- _EXERCISE BRIEF_: Using the entries that follow, write out the line containing "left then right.", the line containing "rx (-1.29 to", and every line between them, exactly and nothing else.
————————
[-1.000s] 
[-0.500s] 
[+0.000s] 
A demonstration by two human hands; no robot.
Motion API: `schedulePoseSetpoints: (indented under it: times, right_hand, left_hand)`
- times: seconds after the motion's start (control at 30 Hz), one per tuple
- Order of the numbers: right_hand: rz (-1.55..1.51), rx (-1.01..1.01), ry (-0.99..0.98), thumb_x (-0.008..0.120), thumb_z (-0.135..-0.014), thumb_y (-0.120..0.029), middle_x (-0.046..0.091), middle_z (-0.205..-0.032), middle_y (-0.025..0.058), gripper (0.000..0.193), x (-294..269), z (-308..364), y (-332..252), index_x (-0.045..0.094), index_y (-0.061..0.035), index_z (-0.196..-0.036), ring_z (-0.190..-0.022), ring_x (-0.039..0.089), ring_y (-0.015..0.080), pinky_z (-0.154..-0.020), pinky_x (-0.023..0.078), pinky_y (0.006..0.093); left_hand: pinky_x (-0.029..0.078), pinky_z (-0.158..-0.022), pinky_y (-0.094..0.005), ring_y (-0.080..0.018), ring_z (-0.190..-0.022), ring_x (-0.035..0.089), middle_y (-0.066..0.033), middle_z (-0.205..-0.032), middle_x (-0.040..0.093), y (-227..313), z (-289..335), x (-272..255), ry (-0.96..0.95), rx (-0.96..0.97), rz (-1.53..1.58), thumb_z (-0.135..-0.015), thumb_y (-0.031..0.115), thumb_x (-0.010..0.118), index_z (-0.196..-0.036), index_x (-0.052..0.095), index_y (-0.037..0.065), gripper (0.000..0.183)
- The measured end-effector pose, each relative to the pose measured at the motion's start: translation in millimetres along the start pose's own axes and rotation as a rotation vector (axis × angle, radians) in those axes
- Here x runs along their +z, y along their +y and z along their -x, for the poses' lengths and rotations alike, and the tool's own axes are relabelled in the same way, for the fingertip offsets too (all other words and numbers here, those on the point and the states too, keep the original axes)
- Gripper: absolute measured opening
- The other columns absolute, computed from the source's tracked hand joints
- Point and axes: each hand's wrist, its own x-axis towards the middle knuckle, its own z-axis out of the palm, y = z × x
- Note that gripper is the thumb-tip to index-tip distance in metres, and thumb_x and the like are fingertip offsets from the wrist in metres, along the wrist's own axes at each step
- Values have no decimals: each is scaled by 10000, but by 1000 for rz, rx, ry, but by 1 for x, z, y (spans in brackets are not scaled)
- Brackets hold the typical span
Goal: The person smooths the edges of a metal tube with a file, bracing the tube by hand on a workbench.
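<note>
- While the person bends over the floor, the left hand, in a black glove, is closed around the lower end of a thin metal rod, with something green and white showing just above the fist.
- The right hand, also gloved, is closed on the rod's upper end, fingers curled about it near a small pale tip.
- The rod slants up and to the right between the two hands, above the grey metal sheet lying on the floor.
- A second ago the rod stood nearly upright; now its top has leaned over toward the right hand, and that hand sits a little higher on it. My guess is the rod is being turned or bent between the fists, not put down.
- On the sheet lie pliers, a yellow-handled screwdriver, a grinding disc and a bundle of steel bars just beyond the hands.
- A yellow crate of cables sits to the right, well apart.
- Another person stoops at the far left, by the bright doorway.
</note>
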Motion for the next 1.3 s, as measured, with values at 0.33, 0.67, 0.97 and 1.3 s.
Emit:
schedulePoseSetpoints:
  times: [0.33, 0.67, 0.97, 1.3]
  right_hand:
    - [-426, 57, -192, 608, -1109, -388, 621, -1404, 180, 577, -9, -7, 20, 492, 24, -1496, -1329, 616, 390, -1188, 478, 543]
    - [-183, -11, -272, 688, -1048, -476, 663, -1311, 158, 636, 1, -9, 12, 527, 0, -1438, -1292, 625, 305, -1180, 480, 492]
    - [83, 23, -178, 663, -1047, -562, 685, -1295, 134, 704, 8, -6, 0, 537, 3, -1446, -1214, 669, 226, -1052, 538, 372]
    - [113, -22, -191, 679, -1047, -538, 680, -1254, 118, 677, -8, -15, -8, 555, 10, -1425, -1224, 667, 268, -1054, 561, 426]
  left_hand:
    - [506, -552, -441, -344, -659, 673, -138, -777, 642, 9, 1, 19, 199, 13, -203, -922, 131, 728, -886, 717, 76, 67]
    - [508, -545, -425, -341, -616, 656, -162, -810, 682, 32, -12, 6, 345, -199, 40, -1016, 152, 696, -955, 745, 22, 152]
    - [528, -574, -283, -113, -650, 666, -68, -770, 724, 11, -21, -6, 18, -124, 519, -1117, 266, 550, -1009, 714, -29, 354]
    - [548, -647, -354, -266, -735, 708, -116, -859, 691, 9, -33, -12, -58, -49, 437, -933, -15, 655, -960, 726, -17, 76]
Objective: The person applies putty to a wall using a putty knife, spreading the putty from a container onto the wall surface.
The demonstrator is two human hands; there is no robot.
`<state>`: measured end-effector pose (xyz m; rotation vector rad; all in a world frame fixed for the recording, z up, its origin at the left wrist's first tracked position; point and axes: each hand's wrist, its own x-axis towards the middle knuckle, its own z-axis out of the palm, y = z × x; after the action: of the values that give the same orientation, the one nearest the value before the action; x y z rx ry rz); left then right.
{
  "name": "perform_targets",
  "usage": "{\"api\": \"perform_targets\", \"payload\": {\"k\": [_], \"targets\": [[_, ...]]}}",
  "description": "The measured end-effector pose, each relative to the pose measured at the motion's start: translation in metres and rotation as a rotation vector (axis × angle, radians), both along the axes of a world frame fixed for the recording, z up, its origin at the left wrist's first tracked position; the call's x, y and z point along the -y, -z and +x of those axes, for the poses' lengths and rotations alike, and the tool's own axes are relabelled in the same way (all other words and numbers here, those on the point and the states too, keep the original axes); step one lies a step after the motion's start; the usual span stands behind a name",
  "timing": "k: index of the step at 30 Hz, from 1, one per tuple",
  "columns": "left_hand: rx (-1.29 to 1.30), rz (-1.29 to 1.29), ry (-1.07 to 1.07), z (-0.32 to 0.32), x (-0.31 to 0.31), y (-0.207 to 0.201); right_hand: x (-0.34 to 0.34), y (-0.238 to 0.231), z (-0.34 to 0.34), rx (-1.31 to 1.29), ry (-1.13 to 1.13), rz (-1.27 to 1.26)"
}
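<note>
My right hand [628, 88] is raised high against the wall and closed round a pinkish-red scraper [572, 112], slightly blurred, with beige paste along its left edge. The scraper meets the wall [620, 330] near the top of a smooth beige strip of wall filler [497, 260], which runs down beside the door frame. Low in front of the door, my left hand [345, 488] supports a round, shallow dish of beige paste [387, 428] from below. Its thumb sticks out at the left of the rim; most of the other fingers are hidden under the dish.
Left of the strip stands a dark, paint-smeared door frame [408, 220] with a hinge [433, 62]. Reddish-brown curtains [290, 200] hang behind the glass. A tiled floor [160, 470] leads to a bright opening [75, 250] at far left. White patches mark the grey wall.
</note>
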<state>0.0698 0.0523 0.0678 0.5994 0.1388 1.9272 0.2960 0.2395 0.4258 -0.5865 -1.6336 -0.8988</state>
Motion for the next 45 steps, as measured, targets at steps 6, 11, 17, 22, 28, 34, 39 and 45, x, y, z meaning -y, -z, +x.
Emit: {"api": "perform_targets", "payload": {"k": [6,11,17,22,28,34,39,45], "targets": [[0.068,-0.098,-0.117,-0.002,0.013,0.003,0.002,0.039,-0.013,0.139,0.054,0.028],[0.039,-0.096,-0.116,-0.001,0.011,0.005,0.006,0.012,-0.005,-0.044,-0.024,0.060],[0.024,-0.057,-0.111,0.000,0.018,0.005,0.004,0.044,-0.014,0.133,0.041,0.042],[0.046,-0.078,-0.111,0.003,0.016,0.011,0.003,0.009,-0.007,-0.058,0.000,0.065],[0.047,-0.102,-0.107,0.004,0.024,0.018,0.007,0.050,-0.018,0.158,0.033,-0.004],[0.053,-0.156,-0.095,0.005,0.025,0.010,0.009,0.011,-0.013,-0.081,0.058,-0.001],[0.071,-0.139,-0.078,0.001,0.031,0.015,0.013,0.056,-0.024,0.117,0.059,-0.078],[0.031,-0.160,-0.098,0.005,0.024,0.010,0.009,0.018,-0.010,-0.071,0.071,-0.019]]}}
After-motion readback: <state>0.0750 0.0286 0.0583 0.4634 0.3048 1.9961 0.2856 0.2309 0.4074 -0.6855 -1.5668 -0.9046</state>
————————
- _ANSWER TO THIS EXERCISE_:
`<state>`: measured end-effector pose (xyz m; rotation vector rad; all in a world frame fixed for the recording, z up, its origin at the left wrist's first tracked position; point and axes: each hand's wrist, its own x-axis towards the middle knuckle, its own z-axis out of the palm, y = z × x; after the action: of the values that give the same orientation, the one nearest the value before the action; x y z rx ry rz); left then right.
{
  "name": "perform_targets",
  "usage": "{\"api\": \"perform_targets\", \"payload\": {\"k\": [_], \"targets\": [[_, ...]]}}",
  "description": "The measured end-effector pose, each relative to the pose measured at the motion's start: translation in metres and rotation as a rotation vector (axis × angle, radians), both along the axes of a world frame fixed for the recording, z up, its origin at the left wrist's first tracked position; the call's x, y and z point along the -y, -z and +x of those axes, for the poses' lengths and rotations alike, and the tool's own axes are relabelled in the same way (all other words and numbers here, those on the point and the states too, keep the original axes); step one lies a step after the motion's start; the usual span stands behind a name",
  "timing": "k: index of the step at 30 Hz, from 1, one per tuple",
  "columns": "left_hand: rx (-1.29 to 1.30), rz (-1.29 to 1.29), ry (-1.07 to 1.07), z (-0.32 to 0.32), x (-0.31 to 0.31), y (-0.207 to 0.201); right_hand: x (-0.34 to 0.34), y (-0.238 to 0.231), z (-0.34 to 0.34), rx (-1.31 to 1.29), ry (-1.13 to 1.13), rz (-1.27 to 1.26)"

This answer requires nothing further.